■ **TASK BRIEF**:
Retype the opening lines of the listing below, ending with the line that contains "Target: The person", and leave out any pictures.

■ **STORED DATA**:

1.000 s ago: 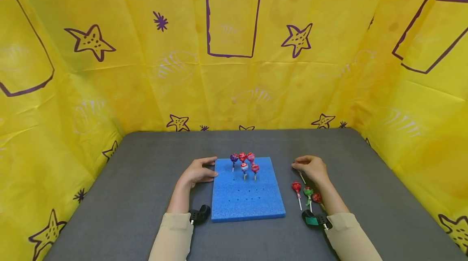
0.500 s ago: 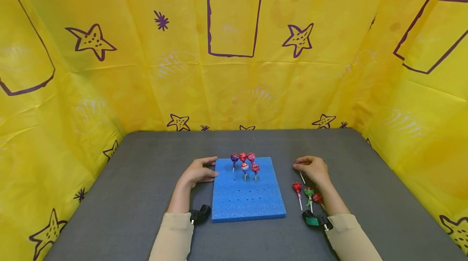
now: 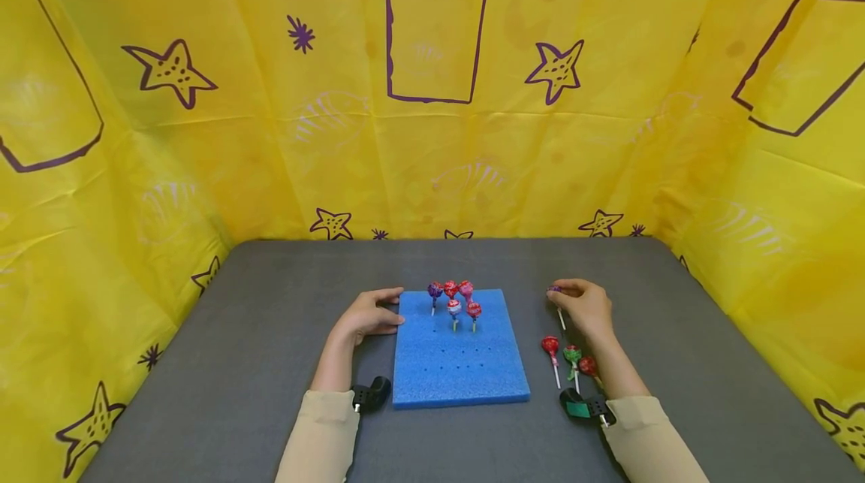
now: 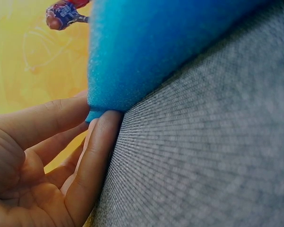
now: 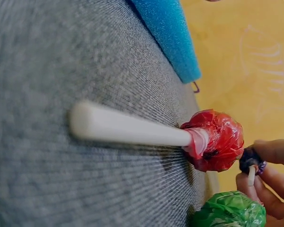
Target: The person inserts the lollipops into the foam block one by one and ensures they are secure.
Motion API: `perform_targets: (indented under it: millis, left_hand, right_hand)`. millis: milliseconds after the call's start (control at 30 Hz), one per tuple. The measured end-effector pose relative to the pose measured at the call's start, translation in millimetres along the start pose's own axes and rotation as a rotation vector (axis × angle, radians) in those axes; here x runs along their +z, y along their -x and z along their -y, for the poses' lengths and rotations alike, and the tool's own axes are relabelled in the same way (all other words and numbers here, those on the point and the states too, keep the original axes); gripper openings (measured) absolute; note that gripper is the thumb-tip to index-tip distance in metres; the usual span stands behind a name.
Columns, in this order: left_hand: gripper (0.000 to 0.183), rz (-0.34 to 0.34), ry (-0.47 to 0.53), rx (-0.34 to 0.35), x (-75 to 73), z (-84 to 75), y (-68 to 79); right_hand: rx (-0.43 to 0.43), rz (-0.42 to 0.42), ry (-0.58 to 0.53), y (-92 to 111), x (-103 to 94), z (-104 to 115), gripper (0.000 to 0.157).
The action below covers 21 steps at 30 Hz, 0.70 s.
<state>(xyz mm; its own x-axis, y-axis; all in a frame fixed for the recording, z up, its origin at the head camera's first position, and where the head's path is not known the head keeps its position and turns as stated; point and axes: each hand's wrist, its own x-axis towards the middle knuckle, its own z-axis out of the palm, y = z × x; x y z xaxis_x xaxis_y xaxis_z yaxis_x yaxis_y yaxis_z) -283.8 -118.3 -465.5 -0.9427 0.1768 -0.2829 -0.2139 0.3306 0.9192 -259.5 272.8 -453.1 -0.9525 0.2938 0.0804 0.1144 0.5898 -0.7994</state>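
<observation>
My left hand point(image 3: 368, 315) rests against the left edge of a blue foam board point(image 3: 459, 385), its fingertips touching the side. Several wrapped lollipops stand upright in the board's far part, among them a purple one point(image 3: 435, 290) and a pink one point(image 3: 466, 288). Rows of small holes show nearer me. To the board's right, my right hand point(image 3: 588, 312) pinches a purple-wrapped lollipop point(image 5: 250, 161) by its head, the stick pointing down. Below that hand lie a red lollipop point(image 3: 550, 346), a green one point(image 3: 572, 354) and a dark red one point(image 3: 589, 366), partly hidden by the wrist.
A grey table point(image 3: 304, 265) bears the board and the loose lollipops. Yellow patterned cloth point(image 3: 432, 167) hangs behind and at both sides. Black straps with cameras sit on both wrists; the right one point(image 3: 581, 406) is close to the loose sticks.
My right hand has risen slightly with the purple lollipop, which shows more clearly between the fingers. My left hand and the board stay as they were.
</observation>
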Motion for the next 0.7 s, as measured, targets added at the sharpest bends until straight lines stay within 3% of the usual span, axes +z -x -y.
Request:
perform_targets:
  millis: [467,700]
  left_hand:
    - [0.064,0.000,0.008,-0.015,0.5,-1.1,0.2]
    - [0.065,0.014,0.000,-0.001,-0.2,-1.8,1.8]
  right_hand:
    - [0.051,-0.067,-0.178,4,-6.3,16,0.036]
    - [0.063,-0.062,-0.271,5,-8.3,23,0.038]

■ **THE COMPLETED TASK**:
1.000 s ago: 
0.500 s ago: 
now: 
now: 
now: 
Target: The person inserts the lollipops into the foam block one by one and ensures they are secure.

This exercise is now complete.